### EXERCISE OBJECTIVE
Look through the entries below and extract exactly the lines from the one containing "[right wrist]" through the one containing "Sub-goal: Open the", ends included.

### RECORDS PROVIDED
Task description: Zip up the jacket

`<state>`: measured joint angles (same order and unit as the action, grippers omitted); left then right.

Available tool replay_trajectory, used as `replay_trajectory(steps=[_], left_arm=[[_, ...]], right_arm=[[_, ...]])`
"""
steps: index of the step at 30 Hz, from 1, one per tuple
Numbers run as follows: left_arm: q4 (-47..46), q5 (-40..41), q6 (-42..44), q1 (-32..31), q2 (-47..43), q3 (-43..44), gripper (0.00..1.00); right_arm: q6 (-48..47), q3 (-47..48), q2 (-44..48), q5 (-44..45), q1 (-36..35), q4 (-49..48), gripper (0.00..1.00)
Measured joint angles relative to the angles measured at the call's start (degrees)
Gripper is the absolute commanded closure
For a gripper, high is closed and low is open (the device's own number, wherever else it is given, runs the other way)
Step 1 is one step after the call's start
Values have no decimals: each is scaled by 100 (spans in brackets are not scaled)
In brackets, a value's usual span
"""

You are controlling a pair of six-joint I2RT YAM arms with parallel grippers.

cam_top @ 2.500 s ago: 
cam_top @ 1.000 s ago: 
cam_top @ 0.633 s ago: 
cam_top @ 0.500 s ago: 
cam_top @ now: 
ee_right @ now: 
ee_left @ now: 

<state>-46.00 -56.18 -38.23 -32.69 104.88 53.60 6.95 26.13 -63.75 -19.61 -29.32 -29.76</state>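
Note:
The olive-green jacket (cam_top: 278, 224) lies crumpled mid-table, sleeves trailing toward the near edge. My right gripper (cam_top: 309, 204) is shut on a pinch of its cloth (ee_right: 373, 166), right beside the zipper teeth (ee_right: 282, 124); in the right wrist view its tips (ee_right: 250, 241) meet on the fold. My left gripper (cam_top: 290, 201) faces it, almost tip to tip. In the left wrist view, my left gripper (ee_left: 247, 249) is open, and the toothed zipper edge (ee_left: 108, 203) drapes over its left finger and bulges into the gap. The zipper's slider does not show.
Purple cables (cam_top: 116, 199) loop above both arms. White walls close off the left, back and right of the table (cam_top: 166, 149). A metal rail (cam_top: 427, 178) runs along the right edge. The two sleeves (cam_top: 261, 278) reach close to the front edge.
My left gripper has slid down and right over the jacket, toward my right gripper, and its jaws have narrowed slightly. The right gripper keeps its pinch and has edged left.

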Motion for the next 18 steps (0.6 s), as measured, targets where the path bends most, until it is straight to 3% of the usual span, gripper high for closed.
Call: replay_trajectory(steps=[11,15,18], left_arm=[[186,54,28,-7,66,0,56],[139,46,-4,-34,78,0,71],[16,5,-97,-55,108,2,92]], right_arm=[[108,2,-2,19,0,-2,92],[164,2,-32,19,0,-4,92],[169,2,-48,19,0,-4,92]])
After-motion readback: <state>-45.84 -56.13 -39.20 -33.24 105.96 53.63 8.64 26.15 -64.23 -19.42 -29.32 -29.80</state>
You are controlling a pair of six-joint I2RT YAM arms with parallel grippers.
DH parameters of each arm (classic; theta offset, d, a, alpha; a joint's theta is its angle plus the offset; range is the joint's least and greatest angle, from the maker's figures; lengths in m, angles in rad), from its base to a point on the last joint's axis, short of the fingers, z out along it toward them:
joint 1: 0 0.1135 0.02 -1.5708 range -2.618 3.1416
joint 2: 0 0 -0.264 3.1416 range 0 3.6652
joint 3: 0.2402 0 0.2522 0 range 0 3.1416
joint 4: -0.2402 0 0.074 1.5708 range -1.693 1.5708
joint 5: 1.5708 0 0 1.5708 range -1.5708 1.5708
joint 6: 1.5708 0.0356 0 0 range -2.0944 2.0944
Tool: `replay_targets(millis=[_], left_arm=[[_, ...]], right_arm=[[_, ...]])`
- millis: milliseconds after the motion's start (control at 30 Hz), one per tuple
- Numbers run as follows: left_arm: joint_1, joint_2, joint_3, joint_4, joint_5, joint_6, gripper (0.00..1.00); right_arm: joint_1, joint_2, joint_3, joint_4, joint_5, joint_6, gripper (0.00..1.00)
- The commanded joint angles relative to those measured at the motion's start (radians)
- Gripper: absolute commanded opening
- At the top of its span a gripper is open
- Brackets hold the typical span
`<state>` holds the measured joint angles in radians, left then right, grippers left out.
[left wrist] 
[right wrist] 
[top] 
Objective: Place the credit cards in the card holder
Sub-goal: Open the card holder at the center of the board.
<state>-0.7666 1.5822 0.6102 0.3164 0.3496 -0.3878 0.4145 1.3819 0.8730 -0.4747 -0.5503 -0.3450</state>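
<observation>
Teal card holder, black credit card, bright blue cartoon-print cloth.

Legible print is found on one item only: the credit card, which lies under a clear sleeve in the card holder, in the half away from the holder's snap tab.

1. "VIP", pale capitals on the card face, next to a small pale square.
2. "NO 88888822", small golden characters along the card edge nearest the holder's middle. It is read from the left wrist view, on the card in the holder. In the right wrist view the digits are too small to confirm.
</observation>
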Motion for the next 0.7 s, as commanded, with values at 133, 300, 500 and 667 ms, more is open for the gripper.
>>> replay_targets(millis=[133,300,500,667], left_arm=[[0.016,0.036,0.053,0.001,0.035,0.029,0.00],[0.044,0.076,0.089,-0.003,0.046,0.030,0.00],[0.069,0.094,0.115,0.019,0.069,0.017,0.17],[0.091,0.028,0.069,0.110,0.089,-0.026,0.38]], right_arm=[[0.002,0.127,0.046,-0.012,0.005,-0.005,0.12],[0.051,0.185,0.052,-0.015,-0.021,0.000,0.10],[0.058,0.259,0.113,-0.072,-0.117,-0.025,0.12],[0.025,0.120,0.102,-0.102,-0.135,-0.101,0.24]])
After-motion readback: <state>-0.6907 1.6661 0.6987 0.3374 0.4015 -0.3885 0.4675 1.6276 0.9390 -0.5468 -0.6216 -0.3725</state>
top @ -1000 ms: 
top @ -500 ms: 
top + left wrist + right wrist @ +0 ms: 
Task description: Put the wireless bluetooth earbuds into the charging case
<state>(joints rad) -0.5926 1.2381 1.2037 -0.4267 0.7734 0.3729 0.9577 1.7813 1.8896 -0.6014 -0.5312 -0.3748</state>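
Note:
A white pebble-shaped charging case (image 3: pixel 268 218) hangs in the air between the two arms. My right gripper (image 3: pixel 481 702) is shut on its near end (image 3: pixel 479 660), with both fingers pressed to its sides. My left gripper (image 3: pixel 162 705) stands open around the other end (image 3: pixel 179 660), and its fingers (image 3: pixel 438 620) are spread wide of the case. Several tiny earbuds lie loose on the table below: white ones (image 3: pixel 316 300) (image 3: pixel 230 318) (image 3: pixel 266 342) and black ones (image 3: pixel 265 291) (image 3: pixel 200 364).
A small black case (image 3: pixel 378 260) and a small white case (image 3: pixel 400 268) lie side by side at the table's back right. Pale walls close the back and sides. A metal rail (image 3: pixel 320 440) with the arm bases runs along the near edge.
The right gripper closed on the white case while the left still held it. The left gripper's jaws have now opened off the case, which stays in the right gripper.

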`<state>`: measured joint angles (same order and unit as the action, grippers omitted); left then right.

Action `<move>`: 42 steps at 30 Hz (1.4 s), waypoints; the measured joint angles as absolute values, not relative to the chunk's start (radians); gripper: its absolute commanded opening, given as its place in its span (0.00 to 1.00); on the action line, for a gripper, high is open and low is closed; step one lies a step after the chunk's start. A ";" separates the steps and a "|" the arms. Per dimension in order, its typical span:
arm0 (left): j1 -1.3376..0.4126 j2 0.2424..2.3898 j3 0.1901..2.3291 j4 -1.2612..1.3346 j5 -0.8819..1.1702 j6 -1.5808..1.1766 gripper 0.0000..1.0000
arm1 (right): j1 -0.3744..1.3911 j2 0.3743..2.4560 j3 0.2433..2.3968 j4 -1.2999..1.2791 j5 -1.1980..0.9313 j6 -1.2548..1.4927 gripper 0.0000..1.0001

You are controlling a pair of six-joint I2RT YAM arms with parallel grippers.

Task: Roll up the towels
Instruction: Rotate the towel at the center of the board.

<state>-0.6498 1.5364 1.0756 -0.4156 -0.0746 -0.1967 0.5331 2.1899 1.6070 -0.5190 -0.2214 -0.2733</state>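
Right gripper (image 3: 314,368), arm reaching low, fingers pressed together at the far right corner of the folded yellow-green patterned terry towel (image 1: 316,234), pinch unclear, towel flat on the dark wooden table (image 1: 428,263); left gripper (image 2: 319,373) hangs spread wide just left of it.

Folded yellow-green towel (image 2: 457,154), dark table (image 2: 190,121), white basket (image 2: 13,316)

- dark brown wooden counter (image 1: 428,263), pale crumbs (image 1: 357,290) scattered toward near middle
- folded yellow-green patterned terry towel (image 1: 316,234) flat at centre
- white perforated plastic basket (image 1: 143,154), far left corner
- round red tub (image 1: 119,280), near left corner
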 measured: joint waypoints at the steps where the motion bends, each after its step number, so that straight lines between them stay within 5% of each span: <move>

### SOLUTION
[right wrist] 
[top] 
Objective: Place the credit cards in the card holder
Sub-goal: Open the card holder at the center of the board.

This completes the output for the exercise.